One of the people who has thought about this most is the incredible young economist, Arun Advani at Warwick University. He pointed me to his calculations for the IFS:
While inheritances will remain small for those with the least wealthy fifth of parents, for those with the wealthiest fifth of parents they are set to rise from averaging 17% of lifetime income for those born in the 1960s, to… 30% of lifetime income for those born in the 1980s.’
We are indeed set to become what the FT’s John Burn-Murdoch and others have called a great inheritocracy. Inherited wealth is growing – and set to continue to grow – compared with earned incomes. It will have an increasing impact on inequalities by parental background – and Gen Z may be set to become the most unequal generation for half a century.
Few people have thought about this more than Conservative peer and former minister, Lord David Willetts. David has done more than anyone else in Parliament to highlight the challenge of intergenerational fairness, penning a book on the topic in 2010 and today chairing the best think-tank on living standards, the Resolution Foundation.
When we met to chat, he underlined for me that today
‘inheritance matters more and what you earn matters less.’

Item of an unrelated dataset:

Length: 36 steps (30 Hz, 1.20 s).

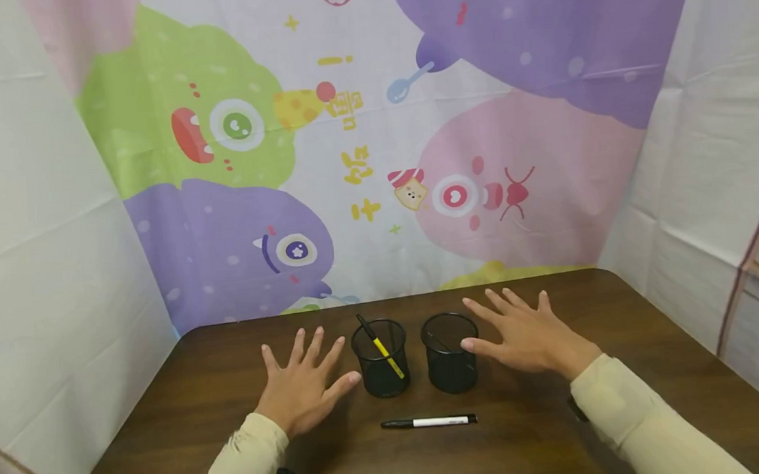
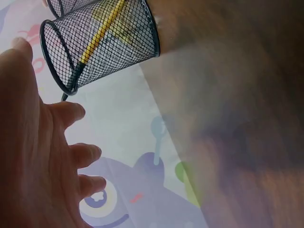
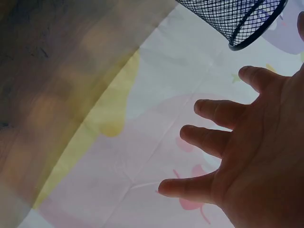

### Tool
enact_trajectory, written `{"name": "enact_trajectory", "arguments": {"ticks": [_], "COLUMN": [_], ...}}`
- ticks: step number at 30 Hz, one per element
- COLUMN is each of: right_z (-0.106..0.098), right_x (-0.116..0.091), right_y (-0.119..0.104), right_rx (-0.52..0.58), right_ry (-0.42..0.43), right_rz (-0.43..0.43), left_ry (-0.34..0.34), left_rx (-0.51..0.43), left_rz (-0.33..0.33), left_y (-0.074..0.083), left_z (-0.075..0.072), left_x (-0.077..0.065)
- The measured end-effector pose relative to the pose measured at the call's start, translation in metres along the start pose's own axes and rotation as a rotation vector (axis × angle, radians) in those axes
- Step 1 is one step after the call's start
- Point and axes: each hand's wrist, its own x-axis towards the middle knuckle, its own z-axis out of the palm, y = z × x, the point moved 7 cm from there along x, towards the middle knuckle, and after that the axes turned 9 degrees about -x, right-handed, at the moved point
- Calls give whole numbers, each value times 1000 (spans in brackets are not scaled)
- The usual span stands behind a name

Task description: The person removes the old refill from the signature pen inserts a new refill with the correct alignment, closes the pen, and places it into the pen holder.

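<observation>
Two black mesh pen cups stand upright side by side on the table. The left cup (image 1: 386, 387) has a yellow marker (image 1: 386, 356) with a black cap leaning in it, cap end above the rim. No pen shows clearly in the right cup (image 1: 453, 376). In front of both lies a white marker (image 1: 437, 421) with black ends. My left hand (image 1: 306, 387), fingers spread, hovers beside the left cup and holds nothing. Likewise spread, my right hand (image 1: 526, 337) is just right of the right cup, its thumb overlapping that cup in the head view; contact cannot be told.
The brown wooden table (image 1: 525, 444) has a rounded far edge. Behind it hangs a cloth (image 1: 381, 265) printed with cartoon monsters. White cloth walls close in both sides, left (image 1: 45, 247) and right (image 1: 680, 200).
</observation>
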Motion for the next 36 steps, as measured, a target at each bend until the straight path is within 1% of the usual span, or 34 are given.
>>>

Ironically, he went on, this is the opposite of what Mrs Thatcher would have hoped for. She wanted a nation where the path to wealth was earned or saved and not inherited.
It was the great Roman writer, Sallust, who once penned a line that could be found on the walls of Renaissance council chambers: ‘small states grow with concord; discord causes great ones to dissolve.’
Our polling reveals that not only do over 70% of people now feel that the gap between the richest and the rest is too big but a clear majority now think that wealth inequality should be reduced. And, what the political science appears to reveal, is that if we think political instability is bad now – well, it could be about to get much worse.
Unless we fix the inequality of wealth.